At HPE, we calculate the emissions associated with the extraction, production, and transportation of our products using the Product Attribute to Impact Algorithm (PAIA). HPE uses the PAIA  tool to calculate  PCFs  for  the  highest  volume  of  sold  products.  PAIA,  which uses  a streamlined  or  simplified  LCA (Lifecycle Analysis)  approach,  requires  much less  data compared  to  a  traditional  process-level  LCA.  The  total  energy consumption  of HPE  products  during their  use  phase  is  extremely  important  for  calculating  a  PCF.

HPE  uses  Power  Advisor2  an  HPE  developed  tool,  to  calculate  the  total  energy consumption  of  HPE  products  during  their use  phase. You can  gain  a  reasonable  estimate  for  the  product’s  overall  carbon  footprint. This enables a more efficient and streamlined environmental assessment of our products.  PCF results clearly show which components of a product and during which lifecycle stages contribute the most to a product’s carbon footprint—even when considering levels of uncertainty.

The results allow us to conduct hotspot analysis; meaning, we can identify the components and processes we should prioritize to help minimize carbon emissions for the greatest overall impact like materials selection, product energy reduction, and others. HPE and its customers can improve transparency around the carbon footprint of HPE products for reporting standards and customer procurement requirements.

HPE GreenLake cloud services help customers address the key causes of inefficiencies while executing an efficient hybrid multi-cloud delivery model, delivering many of the sustainability benefits commonly associated with the public cloud, such as decreased energy use and dematerialization of infrastructure, through an as-a-service consumption model.

Looking ahead, we are shifting our design and sales enablement processes from product family divisions to solution-centric, making it easier for our company and our customers to make more sustainable procurement choices in building their IT solutions.

 

  1. How can IT providers help organizations that commit to net zero targets?

Experts are predicting significant growth in sustainable solutions for business. According to IDC, by 2025, 90% of Global2000 will mandate the use of reusable materials in hardware supply chains, carbon neutrality targets for IT facilities, and lower energy use as a prerequisite for doing business.

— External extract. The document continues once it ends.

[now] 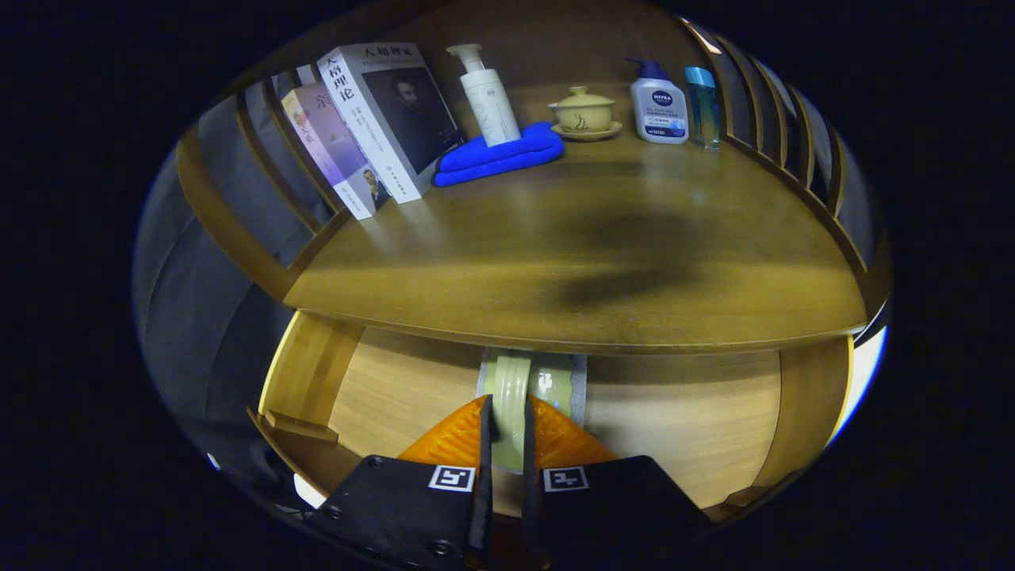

At HPE, our solutions enable customers to transform and digitize their businesses while lowering costs and minimizing the environmental footprint of IT. We are accelerating a zero‑carbon future, from shifting toward the use of renewable power to fighting energy and IT waste through innovative products, services, and business models.

Our uncompromising pursuit of IT efficiency and a circular economy produces tech solutions that offer more possibilities with a smaller environmental impact and a key component of this is our asset lifecycle solution capabilities. In fact, HPE owns and operates the largest IT manufacturer refurbishing facilities in the world, spanning 400 000 square feet in total.

We understand and endorse that it is a business imperative to reduce greenhouse gas (GHG) emissions across our value chain and build climate resiliency throughout our business. The largest portion of our environmental footprint results from customers’ use of our products, and it is here where we believe we can have the greatest impact.

Hence, HPE has developed Living Progress which is our business strategy for creating sustainable IT solutions that meet the technology demands of the future, while advancing the way people live and work. This strategy underpins our commitment to the environmental, social, and governance (ESG) factors most important to our business and our stakeholders.

We are committed to accelerating a zero-carbon future, from bringing new renewable sources to the grid to curbing energy and IT waste through innovative products, services, and business models.